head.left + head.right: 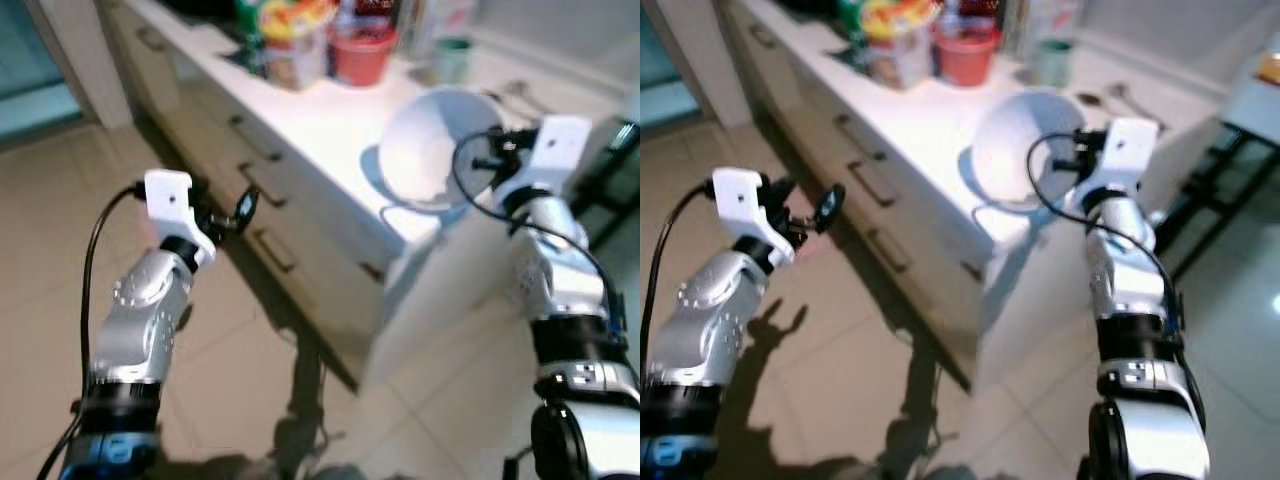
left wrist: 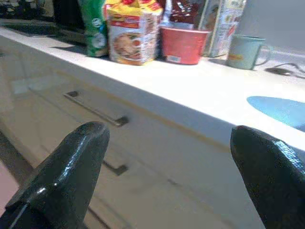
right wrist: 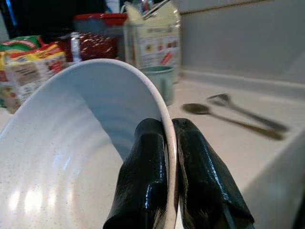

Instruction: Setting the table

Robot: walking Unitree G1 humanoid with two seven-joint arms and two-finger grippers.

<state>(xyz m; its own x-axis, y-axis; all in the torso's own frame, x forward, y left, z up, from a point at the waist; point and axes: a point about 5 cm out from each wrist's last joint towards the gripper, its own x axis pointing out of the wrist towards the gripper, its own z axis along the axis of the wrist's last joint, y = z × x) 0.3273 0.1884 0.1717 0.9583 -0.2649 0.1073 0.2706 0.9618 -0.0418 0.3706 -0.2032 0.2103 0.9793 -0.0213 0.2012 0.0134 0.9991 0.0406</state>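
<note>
White bowl (image 3: 71, 157) tilted on edge above the table (image 1: 330, 130), rim pinched btw right gripper (image 3: 170, 167) jaws, one finger inside, one outside. Left gripper (image 2: 167, 176) jaws wide apart, holding nothing, in front of drawers (image 2: 95, 114).

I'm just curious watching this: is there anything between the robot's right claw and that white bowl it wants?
Nothing visible. The right gripper is already shut on the white bowl, one finger inside the rim and one outside, holding it tilted above the counter. The left gripper hangs open beside the drawers.
</note>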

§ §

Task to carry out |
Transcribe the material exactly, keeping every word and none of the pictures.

Solution for this task |
head.left + head.right: 
left wrist: 
right wrist: 

Instruction: Setting the table

Robot: walking Unitree G1 humanoid with two seven-joint arms and two-finger grippers.

<state>(xyz m; its own x-axis, y-axis; all in the torso's own frame, x forward, y left, z up, from a point at the waist; point and axes: a point about 5 cm out from each wrist's last joint towards the gripper, its own x axis pointing out of the wrist towards the gripper, its own z axis along the axis of the wrist's last joint, y = z × x) 0.3273 0.1884 0.1717 0.9583 -0.2649 0.1073 0.2706 0.9618 -0.0418 0.3706 -0.2032 0.2103 0.9793 -0.0213 0.2012 0.0134 0.9991 0.0406</state>
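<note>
White bowl (image 3: 71, 157) tilted on edge above the table (image 1: 330, 130), rim pinched btw right gripper (image 3: 170, 167) jaws, one finger inside, one outside. Left gripper (image 2: 167, 176) jaws wide apart, holding nothing, in front of drawers (image 2: 95, 114).

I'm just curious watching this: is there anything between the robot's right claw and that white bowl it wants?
Nothing visible. The right gripper is already shut on the white bowl, one finger inside the rim and one outside, holding it tilted above the counter. The left gripper hangs open beside the drawers.
</note>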

The output is now complete.